## What needs to be done
Exactly as they appear below, repeat the lines from the one with "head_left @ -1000" through the one with "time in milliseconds". Drop every picture.

## Material provided
══════════

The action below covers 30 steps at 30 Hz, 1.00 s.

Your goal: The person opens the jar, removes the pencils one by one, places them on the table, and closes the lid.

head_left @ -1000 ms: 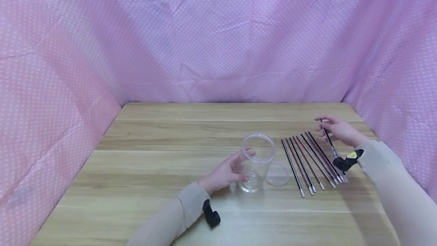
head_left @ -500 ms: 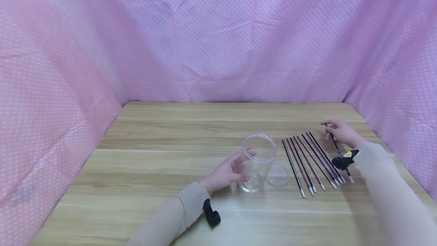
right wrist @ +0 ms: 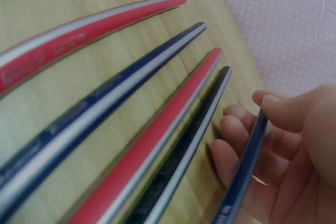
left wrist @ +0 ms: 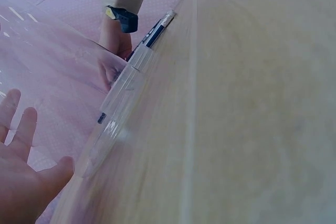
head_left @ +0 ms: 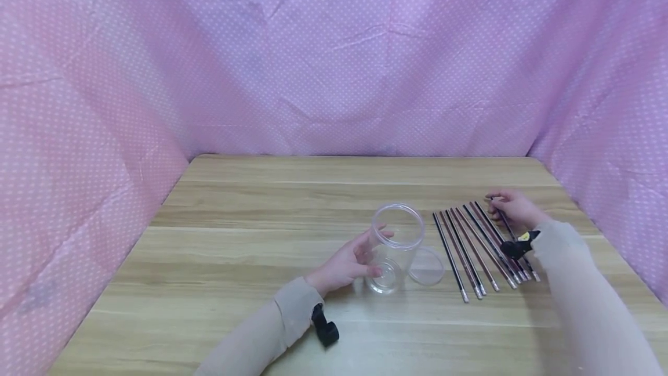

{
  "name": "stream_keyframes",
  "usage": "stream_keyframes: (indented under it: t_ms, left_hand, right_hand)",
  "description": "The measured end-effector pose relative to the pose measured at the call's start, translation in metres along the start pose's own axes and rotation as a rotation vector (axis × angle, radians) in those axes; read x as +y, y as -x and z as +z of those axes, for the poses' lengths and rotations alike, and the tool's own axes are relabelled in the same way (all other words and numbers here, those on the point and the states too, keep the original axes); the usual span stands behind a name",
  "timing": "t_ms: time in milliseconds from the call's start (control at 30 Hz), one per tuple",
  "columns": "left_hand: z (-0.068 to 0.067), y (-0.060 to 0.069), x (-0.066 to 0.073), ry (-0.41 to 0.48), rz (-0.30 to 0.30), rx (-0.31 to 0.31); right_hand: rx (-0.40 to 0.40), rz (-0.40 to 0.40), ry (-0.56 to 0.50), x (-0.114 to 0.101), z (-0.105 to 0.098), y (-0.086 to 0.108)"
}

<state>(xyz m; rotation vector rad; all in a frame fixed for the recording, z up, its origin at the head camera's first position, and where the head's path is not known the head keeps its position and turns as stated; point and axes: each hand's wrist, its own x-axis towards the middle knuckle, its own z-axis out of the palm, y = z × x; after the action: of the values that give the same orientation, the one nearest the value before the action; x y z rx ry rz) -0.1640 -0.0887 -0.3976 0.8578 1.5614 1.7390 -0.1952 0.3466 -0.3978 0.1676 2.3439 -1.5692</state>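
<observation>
My left hand (head_left: 348, 264) is round the side of a clear plastic cup (head_left: 398, 246) that stands upright on the table, thumb on the near side and fingers on the far side. In the left wrist view, the left hand's fingers (left wrist: 27, 129) are spread beside the cup wall. My right hand (head_left: 514, 206) pinches a dark blue pencil (right wrist: 245, 161) near its unsharpened end between thumb and index finger. The pencil's eraser end points towards me, low at the right end of a row of pencils (head_left: 472, 248). The right wrist camera hides part of this row.
A clear round lid (head_left: 426, 266) lies flat between the cup and the pencils. The row mixes dark and red striped pencils side by side, erasers towards me. A pink dotted cloth (head_left: 334, 74) hangs behind and beside the wooden table (head_left: 250, 202).
My right hand has lowered the pencil and brought it slightly left, towards the right end of the row. The left hand and the cup have stayed in place.
</observation>
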Motion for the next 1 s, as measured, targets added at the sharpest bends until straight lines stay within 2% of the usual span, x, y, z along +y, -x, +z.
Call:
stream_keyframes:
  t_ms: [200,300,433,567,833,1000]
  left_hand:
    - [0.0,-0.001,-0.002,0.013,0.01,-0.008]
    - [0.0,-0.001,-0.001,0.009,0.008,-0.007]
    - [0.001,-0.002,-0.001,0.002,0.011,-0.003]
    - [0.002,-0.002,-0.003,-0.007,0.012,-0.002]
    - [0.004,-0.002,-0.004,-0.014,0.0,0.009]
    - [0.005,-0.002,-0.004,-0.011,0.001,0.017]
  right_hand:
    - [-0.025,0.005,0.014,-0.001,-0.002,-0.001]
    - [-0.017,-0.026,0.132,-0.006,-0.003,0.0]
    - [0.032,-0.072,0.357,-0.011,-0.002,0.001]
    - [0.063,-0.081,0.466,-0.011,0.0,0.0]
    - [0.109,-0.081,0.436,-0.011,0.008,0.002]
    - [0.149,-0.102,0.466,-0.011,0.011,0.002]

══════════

## Answer to this task
head_left @ -1000 ms: 
head_left @ -500 ms: 
right wrist @ +0 ms: 
left wrist @ +0 ms: 
head_left @ +0 ms: 

{
  "name": "stream_keyframes",
  "usage": "stream_keyframes: (indented under it: t_ms, left_hand, right_hand)",
  "description": "The measured end-effector pose relative to the pose measured at the call's start, translation in metres along the start pose's own axes and rotation as a rotation vector (axis × angle, radians) in those axes; read x as +y, y as -x and z as +z of those axes, for the poses' lengths and rotations alike, and the tool's own axes are relabelled in the same way (all other words and numbers here, those on the point and the states too, keep the original axes); the usual span stands behind a name",
  "timing": "t_ms: time in milliseconds from the call's start (control at 30 Hz), one per tuple",

The answer is complete, and the exercise is done.